Through his work with the law school’s Civil Litigation Field Clinic, 3L Matt Mossman is involved with a high-profile case involving a teen who was refused admission to a school solely because of his HIV status.
Mossman is helping with a suit filed on Nov. 30 by the AIDS Law Project of Pennsylvania against the Milton Hershey School in Hershey, Pa. The boarding school, which serves disadvantaged students, denied admission to a 13-year-old boy who has been diagnosed HIV positive.
The suit, filed in U.S. District Court in Philadelphia, alleges that the school violated multiple anti-discrimination laws in refusing to admit the boy.
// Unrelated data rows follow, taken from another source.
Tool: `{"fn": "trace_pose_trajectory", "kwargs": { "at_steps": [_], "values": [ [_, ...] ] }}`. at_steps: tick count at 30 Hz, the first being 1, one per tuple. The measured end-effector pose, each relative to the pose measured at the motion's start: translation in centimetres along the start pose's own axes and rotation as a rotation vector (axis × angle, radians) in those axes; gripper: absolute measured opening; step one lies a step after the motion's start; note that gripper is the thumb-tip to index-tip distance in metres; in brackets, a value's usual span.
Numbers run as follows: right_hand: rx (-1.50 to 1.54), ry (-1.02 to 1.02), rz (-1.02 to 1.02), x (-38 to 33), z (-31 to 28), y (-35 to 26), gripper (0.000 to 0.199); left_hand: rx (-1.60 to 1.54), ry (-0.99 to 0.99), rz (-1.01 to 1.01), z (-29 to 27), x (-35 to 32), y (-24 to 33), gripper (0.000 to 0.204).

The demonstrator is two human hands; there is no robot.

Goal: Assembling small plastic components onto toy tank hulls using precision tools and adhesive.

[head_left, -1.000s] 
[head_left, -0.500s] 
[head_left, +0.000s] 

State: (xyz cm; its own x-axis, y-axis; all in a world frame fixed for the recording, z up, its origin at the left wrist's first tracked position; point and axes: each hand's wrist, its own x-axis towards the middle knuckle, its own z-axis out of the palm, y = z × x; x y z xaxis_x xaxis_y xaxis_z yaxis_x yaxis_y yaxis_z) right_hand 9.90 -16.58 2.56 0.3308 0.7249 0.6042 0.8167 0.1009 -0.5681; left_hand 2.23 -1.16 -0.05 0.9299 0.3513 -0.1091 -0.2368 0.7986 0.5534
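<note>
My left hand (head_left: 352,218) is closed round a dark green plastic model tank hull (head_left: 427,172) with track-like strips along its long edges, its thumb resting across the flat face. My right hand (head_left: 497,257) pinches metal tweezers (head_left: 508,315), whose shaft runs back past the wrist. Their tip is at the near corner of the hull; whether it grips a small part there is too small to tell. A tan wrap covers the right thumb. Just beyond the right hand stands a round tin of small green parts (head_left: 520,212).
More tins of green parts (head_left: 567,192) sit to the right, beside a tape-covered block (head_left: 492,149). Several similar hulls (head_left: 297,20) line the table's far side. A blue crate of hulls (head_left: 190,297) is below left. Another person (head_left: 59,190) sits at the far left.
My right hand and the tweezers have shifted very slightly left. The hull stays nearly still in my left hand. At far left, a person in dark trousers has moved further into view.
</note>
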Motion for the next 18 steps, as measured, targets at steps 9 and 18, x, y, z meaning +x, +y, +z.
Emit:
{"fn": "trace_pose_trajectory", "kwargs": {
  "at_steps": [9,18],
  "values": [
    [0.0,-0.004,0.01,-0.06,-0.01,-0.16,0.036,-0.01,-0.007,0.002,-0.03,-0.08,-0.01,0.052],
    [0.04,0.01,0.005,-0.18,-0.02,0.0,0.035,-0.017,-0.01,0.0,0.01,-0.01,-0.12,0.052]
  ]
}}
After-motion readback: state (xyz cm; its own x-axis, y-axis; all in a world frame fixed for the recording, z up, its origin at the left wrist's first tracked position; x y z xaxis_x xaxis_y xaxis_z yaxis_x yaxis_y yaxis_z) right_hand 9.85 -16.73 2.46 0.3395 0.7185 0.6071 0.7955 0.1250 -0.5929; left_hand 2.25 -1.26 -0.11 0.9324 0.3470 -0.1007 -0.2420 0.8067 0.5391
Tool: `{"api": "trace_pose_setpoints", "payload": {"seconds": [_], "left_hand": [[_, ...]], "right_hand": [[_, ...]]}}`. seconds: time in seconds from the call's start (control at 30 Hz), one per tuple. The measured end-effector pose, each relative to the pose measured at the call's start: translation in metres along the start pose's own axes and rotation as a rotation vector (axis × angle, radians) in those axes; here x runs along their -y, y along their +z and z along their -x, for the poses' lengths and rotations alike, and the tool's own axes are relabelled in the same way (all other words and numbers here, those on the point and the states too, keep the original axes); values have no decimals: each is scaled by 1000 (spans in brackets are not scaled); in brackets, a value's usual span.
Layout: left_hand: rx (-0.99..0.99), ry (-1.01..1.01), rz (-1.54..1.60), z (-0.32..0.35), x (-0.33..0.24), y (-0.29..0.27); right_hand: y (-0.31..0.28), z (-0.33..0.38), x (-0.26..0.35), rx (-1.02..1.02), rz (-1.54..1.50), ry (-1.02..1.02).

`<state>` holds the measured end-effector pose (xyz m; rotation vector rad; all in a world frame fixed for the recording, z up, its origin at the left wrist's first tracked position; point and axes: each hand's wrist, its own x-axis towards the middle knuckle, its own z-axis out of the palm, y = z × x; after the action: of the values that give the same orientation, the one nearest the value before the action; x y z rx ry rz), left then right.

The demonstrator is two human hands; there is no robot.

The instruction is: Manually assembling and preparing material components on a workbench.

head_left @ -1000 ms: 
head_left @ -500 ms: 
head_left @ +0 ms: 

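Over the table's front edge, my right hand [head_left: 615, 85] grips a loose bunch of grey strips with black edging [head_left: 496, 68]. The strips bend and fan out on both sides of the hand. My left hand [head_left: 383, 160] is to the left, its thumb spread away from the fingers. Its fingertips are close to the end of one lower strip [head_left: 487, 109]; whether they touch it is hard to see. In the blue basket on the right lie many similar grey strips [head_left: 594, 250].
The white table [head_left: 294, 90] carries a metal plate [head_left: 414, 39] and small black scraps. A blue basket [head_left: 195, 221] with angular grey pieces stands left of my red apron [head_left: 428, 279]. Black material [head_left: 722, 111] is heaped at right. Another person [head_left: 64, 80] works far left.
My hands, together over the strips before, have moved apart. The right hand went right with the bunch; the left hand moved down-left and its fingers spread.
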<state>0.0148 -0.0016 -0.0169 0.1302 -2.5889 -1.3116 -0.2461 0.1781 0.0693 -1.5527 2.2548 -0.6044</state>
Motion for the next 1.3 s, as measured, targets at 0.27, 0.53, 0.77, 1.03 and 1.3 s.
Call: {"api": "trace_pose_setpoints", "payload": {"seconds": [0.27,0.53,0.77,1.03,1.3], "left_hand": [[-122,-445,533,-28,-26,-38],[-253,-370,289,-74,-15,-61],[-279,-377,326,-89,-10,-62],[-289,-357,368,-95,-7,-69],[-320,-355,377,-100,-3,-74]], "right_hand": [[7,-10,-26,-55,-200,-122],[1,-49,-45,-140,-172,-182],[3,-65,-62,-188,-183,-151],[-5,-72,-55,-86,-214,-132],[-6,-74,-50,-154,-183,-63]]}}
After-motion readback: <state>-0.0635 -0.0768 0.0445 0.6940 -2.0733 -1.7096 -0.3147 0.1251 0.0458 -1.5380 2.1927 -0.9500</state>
The school acknowledges basing its decision on the boy’s HIV status but contends his presence would put other children at risk.
Ronda Goldfein, executive director of the AIDS Law Project of Pennsylvania and an adjunct professor at the law school, said the school’s decision violates the boy’s rights.
“If you have a school that’s open to the public, then it’s open to the public,” Goldfein told NBC Philadelphia, in a story that has been picked up by media outlets including the Huffington Post and Salon.
Mossman, who has been working on the case since the start of the academic year, said he still finds it startling, even now that the complaint has been filed.
“It’s amazing how blatant the violation is – it’s an obvious contravention of the law,” Mossman said.
Observing and taking part in the networking effort involved in the case, including outreach to the U.S. Department of Justice, has been a rich learning experience and a rewarding one, Mossman said.
“This is the kind of big lawsuit you see in the case books,” he said. “It’s obvious how big lawsuits do some good in the world, and make it possible to improve people’s lives.”